● **RECORDS FOR THE EXERCISE**

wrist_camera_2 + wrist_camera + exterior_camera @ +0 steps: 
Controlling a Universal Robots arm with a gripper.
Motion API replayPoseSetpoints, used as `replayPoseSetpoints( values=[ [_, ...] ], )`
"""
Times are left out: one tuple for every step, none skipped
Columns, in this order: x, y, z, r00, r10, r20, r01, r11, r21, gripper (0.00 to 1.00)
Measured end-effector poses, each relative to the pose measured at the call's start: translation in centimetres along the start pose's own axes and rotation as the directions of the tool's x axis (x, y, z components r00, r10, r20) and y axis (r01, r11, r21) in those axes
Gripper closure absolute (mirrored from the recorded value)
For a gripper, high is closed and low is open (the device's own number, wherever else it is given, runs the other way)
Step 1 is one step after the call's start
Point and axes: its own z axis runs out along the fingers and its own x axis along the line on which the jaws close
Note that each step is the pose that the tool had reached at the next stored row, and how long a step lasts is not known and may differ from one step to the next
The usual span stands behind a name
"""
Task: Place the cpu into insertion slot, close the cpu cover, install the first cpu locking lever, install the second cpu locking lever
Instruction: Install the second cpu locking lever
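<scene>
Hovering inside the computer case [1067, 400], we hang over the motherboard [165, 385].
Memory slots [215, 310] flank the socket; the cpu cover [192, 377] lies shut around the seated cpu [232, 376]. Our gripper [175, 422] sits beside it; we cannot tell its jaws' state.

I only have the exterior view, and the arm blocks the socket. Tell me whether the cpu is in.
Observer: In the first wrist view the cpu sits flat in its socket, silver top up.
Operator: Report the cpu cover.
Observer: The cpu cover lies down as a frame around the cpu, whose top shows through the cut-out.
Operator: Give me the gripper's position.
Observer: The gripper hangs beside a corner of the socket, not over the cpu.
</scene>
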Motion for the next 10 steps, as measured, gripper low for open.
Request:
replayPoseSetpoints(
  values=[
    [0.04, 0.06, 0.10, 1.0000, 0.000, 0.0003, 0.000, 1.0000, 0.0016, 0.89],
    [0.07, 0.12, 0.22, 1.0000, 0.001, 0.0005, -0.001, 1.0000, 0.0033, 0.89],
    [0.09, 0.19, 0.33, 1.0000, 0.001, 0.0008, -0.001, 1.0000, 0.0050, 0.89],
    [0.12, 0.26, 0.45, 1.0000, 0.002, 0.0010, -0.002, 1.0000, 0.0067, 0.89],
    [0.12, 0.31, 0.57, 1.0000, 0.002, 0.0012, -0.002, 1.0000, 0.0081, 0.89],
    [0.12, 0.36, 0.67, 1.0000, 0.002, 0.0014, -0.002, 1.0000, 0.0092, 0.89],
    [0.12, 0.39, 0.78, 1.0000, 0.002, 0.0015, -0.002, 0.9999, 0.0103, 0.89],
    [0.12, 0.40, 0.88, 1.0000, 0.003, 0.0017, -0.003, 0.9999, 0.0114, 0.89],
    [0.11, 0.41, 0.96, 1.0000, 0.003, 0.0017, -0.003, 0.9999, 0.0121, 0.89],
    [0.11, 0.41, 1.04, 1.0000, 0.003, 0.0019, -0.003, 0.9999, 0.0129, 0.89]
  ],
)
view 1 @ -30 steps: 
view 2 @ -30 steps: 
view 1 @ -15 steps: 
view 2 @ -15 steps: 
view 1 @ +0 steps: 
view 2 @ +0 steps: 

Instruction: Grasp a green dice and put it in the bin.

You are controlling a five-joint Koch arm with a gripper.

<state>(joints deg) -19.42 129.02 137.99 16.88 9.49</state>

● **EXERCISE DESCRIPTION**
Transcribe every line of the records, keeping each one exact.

● **THE COMPLETED TASK**
wrist_camera_2 + wrist_camera + exterior_camera @ +0 steps: 
Controlling a Universal Robots arm with a gripper.
Motion API replayPoseSetpoints, used as `replayPoseSetpoints( values=[ [_, ...] ], )`
"""
Times are left out: one tuple for every step, none skipped
Columns, in this order: x, y, z, r00, r10, r20, r01, r11, r21, gripper (0.00 to 1.00)
Measured end-effector poses, each relative to the pose measured at the call's start: translation in centimetres along the start pose's own axes and rotation as the directions of the tool's x axis (x, y, z components r00, r10, r20) and y axis (r01, r11, r21) in those axes
Gripper closure absolute (mirrored from the recorded value)
For a gripper, high is closed and low is open (the device's own number, wherever else it is given, runs the other way)
Step 1 is one step after the call's start
Point and axes: its own z axis runs out along the fingers and its own x axis along the line on which the jaws close
Note that each step is the pose that the tool had reached at the next stored row, and how long a step lasts is not known and may differ from one step to the next
The usual span stands behind a name
"""
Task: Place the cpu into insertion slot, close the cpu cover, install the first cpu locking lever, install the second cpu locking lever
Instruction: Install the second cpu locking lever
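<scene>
Hovering inside the computer case [1067, 400], we hang over the motherboard [165, 385].
Memory slots [215, 310] flank the socket; the cpu cover [192, 377] lies shut around the seated cpu [232, 376]. Our gripper [175, 422] sits beside it; we cannot tell its jaws' state.

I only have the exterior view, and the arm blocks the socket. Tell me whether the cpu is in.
Observer: In the first wrist view the cpu sits flat in its socket, silver top up.
Operator: Report the cpu cover.
Observer: The cpu cover lies down as a frame around the cpu, whose top shows through the cut-out.
Operator: Give me the gripper's position.
Observer: The gripper hangs beside a corner of the socket, not over the cpu.
</scene>
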Motion for the next 10 steps, as measured, gripper low for open.
Request:
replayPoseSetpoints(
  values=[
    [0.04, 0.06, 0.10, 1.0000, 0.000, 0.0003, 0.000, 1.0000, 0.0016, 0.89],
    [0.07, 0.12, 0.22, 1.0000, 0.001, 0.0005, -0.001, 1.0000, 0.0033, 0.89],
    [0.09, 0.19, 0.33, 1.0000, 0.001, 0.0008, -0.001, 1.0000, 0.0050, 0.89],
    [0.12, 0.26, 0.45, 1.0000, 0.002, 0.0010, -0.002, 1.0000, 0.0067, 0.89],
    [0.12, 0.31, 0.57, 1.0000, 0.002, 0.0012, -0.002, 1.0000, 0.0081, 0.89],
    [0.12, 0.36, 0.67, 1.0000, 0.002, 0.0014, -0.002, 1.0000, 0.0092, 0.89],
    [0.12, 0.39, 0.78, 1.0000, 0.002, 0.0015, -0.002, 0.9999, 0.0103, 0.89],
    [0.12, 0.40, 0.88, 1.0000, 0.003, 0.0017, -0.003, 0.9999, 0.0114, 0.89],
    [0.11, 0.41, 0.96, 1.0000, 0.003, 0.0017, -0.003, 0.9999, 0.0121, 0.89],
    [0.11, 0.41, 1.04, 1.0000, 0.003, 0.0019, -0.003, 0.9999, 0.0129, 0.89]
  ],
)
view 1 @ -30 steps: 
view 2 @ -30 steps: 
view 1 @ -15 steps: 
view 2 @ -15 steps: 
view 1 @ +0 steps: 
view 2 @ +0 steps: 

Instruction: Grasp a green dice and put it in the bin.

You are controlling a five-joint Koch arm with a gripper.

<state>(joints deg) -19.42 129.02 137.99 16.88 9.49</state>

The response is finished, and the exercise is complete.